### What you need to do
Take the entries that follow and return exactly the lines from the one holding "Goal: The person" through the one holding "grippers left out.", both included. Nothing else is needed.

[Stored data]
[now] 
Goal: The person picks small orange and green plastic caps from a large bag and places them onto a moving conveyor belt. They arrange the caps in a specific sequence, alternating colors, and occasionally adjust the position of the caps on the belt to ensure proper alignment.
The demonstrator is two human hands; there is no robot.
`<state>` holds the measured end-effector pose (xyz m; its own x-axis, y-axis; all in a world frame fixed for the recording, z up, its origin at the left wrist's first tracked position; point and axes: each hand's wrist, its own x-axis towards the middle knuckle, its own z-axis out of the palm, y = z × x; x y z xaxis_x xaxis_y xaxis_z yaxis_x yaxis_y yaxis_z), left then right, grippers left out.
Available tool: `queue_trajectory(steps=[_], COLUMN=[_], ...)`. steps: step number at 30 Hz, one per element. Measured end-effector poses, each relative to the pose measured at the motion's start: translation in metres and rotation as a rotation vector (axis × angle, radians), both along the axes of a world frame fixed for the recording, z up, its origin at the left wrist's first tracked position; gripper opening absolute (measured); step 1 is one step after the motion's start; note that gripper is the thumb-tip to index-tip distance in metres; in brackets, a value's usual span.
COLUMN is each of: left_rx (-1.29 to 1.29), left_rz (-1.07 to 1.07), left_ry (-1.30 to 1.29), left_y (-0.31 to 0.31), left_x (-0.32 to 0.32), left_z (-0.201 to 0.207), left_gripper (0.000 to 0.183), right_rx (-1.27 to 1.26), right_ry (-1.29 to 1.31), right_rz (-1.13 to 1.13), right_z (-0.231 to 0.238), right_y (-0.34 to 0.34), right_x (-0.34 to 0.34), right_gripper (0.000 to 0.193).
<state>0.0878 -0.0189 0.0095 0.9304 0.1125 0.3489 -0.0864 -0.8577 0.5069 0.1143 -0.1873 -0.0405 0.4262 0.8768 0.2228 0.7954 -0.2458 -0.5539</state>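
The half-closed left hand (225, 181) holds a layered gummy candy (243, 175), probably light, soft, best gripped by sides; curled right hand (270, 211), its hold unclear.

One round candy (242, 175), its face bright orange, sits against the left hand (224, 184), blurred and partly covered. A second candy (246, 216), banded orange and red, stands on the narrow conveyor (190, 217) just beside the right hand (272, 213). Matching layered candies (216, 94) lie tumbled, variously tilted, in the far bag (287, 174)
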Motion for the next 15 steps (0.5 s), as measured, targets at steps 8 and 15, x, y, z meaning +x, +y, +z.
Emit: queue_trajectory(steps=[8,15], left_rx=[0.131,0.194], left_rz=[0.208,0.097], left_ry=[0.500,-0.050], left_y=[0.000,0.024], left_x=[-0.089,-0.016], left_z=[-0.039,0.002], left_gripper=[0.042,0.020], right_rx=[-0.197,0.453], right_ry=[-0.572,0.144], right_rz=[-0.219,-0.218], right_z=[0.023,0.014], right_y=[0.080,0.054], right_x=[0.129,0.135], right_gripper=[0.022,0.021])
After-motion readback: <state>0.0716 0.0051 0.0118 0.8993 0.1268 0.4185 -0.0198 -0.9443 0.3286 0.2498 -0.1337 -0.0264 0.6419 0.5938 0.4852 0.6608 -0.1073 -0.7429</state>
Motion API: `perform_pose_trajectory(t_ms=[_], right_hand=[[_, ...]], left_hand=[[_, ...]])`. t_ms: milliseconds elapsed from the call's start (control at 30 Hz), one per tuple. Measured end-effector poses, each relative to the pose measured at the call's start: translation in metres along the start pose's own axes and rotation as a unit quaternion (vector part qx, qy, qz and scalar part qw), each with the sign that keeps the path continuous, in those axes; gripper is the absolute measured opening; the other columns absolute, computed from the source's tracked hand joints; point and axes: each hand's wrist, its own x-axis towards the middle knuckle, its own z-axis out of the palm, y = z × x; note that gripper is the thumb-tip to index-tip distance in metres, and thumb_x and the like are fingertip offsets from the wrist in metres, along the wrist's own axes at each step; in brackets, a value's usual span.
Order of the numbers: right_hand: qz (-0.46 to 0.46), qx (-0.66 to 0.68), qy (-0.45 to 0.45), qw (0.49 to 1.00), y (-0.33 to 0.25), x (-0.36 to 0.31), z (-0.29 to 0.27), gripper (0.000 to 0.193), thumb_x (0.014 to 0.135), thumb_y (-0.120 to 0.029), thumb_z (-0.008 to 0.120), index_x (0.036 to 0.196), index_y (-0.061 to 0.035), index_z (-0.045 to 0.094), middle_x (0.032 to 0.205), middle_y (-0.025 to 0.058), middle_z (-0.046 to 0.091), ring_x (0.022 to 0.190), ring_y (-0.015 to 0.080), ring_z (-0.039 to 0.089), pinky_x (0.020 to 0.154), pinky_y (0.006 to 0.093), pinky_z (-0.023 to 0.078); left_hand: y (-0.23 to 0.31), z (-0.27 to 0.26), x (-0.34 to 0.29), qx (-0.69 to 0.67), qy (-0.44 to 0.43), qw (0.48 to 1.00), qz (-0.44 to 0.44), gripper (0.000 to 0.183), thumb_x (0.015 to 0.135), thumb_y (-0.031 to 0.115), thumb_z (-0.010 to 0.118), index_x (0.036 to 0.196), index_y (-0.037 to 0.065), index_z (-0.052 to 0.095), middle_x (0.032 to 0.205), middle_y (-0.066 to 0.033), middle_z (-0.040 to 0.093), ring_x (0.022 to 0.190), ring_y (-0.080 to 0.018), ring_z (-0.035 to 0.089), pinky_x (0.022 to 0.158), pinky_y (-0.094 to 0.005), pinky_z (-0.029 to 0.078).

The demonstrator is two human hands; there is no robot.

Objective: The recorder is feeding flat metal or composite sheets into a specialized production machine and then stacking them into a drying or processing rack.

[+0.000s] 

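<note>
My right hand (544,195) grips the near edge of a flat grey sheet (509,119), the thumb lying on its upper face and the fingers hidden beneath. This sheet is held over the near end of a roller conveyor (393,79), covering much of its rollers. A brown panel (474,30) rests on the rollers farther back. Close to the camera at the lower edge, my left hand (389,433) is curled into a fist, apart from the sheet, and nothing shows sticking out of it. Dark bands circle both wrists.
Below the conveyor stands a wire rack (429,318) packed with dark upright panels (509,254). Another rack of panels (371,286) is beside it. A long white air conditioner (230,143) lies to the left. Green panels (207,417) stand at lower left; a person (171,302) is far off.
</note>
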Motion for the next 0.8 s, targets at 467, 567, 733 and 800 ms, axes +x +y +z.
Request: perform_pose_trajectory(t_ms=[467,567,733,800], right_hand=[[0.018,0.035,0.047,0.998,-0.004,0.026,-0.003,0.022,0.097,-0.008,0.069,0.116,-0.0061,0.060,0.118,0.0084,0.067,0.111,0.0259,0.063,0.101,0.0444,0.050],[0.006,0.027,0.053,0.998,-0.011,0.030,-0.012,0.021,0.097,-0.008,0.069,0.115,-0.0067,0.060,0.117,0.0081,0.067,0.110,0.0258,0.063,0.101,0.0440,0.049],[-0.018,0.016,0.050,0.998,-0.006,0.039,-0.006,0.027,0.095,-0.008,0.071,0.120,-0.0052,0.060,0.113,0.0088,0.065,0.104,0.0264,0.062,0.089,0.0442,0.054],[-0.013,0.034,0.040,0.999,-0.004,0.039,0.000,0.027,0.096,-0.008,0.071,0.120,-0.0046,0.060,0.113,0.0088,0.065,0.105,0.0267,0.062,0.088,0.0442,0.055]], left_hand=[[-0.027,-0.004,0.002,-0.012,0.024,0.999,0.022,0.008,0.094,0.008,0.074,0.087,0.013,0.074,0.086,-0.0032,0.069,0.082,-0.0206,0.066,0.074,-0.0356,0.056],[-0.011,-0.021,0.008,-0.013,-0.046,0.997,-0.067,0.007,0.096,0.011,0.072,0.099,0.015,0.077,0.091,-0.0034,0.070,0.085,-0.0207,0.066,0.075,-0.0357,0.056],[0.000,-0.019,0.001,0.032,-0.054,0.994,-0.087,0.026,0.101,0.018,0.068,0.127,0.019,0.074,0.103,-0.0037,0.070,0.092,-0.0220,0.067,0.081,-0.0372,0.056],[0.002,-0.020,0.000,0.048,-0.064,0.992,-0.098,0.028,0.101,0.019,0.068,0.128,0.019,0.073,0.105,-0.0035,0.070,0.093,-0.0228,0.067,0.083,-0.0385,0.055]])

### Result below
Goal: The person picks small orange and green plastic caps from a large bag and places them onto a moving conveyor belt. They arrange the caps in a specific sequence, alternating colors, and occasionally adjust the position of the caps on the belt to ensure proper alignment.
The demonstrator is two human hands; there is no robot.
`<state>` holds the measured end-effector pose (xyz m; its own x-axis, y-axis; all in a world frame fixed for the recording, z up, its origin at the left wrist's first tracked position; point and axes: each hand's wrist, its own x-axis towards the middle knuckle, its own z-axis out of the palm, y = z × x; x y z xaxis_x xaxis_y xaxis_z yaxis_x yaxis_y yaxis_z), left then right, grippers left out.

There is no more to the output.